WHAT IS NEEDED: All of the data is to be written out again exactly, without the pictures.

—————

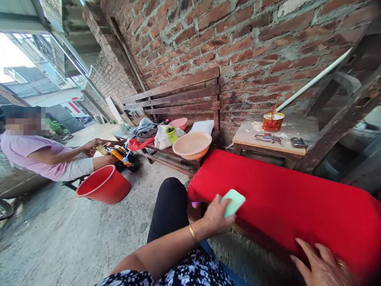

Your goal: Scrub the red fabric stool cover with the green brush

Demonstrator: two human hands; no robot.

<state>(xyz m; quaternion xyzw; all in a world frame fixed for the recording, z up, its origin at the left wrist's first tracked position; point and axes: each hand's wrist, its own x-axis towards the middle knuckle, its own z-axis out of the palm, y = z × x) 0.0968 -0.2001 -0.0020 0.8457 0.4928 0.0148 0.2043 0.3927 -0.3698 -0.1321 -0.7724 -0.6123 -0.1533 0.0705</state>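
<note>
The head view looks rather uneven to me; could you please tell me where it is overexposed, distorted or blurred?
In the head view the sky at upper left is blown out white; the wide lens bends the brick wall and stretches the red cushion; the left hand holding the green sponge is sharp, as is the right hand; the seated person has a pixelated face.
</note>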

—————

SOLVED PROBLEM:
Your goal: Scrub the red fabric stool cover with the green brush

Demonstrator: two human hands; no robot.

<state>(xyz m; quaternion xyzw; all in a world frame fixed for the recording, z up, its origin at the left wrist's first tracked position; point and axes: each hand's wrist, its own x-axis towards the middle knuckle, its own z-axis out of the palm, y = z × x) 0.0968 -0.2001 -0.0020 0.8457 0.4928 0.0148 0.2043 0.3927 -0.3698 -0.1321 -0.7724 -0.6123 -0.1533 0.0705</state>
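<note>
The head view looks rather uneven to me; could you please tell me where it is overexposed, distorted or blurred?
In the head view the sky at upper left is blown out white; the wide lens bends the brick wall and stretches the red cushion; the left hand holding the green sponge is sharp, as is the right hand; the seated person has a pixelated face.
</note>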

The work on this exercise is finished.